● **Task details**
Your reply should be the complete data, reproduced exactly.

● **Collected data**
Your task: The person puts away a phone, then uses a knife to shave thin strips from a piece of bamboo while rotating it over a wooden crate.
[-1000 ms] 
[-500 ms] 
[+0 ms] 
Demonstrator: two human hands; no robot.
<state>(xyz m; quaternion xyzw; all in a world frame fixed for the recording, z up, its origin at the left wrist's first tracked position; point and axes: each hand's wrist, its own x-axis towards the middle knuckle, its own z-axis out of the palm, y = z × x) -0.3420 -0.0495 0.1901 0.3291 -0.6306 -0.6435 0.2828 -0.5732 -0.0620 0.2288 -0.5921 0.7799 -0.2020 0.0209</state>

● **Answer for the task**
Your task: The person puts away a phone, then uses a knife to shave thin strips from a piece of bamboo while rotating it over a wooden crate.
[-1000 ms] 
[-500 ms] 
[+0 ms] 
Demonstrator: two human hands; no robot.
<state>(xyz m; quaternion xyzw; all in a world frame fixed for the recording, z up, its origin at the left wrist's first tracked position; point and axes: each hand's wrist, its own x-axis towards the middle knuckle, its own z-axis out of the palm, y = z × x) -0.3420 -0.0495 0.1901 0.3291 -0.6306 -0.6435 0.2828 -0.5732 -0.0620 0.2288 -0.5921 0.7799 -0.2020 0.0209</state>

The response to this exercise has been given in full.